American actor (1887–1958)

Tim Moore (December 9, 1887 – December 13, 1958) was an American vaudevillian and comic actor of the first half of the 20th century. He gained his greatest recognition in the starring role of George "Kingfish" Stevens in the CBS TV's The Amos 'n' Andy Show. He proudly stated, "I've made it a point never to tell a joke on the stage that I couldn't tell in front of my mother."

==Biography==

===Early years===
Moore was born Harry Roscoe Moore in Rock Island, Illinois, one of 13 children of Harry and Cynthia Moore. His father was a night watchman at a brewery. Tim Moore dropped out of grammar school to work at odd jobs in town and even danced for pennies in the streets with his friend, Romeo Washburn.

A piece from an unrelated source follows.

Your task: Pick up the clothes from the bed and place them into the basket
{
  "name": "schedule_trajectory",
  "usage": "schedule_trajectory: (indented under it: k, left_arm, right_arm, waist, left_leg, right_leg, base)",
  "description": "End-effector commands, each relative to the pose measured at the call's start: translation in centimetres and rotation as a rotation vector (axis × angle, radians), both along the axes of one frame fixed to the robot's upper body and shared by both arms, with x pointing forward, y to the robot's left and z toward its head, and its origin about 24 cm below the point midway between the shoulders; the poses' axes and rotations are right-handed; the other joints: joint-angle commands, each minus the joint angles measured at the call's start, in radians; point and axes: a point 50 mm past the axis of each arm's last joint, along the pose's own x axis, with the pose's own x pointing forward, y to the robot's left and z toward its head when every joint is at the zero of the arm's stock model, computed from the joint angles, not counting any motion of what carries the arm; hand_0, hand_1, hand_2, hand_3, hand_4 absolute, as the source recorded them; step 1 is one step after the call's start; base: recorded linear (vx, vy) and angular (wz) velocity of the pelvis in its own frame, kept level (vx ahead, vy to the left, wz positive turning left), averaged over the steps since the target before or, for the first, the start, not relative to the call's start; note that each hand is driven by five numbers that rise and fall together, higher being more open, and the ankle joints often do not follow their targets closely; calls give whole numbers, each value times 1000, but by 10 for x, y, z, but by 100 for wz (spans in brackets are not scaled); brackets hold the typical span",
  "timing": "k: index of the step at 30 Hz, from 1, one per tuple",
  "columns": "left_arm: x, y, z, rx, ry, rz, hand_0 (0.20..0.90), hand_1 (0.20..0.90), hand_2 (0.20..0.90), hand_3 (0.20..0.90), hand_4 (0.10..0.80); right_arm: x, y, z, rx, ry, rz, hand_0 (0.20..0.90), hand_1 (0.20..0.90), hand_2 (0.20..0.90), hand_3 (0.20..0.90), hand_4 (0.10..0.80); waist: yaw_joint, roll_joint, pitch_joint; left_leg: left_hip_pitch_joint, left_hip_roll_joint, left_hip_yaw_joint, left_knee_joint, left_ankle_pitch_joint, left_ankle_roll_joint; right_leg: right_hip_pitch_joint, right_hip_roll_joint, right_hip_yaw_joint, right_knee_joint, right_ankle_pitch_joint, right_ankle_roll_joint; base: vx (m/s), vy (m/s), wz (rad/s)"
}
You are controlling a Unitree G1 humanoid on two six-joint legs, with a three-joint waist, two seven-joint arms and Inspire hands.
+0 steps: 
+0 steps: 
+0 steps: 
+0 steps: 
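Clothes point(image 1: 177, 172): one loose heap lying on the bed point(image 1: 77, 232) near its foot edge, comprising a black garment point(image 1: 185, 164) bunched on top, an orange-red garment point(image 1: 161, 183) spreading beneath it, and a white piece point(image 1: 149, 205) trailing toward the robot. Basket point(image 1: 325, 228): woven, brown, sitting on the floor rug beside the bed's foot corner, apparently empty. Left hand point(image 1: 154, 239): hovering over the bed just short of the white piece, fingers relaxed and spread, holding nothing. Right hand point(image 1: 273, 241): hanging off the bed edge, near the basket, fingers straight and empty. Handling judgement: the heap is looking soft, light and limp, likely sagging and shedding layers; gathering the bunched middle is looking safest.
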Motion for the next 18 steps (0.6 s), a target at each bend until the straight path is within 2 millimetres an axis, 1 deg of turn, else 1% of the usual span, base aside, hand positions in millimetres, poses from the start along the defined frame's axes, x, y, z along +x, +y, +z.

In 1898, Moore and Washburn went into vaudeville in an act called "Cora Miskel and Her Gold Dust Twins." It was booked by agents and travelled through the United States and even Great Britain. As Moore and Washburn grew older, the act became less effective and Miss Miskel sent them back to their parents in Rock Island. Shortly after this, Moore joined the medicine show of "Doctor Mick" (Charles S. Mick), who sold a patented quack remedy called Pru-ri-ta. Doctor Mick travelled through the Midwestern states, with songs and dances provided by Moore and four Kickapoo Indians. The young man also worked in a carnival sideshow and gave guided tours as a "native" tour guide in Hawaii.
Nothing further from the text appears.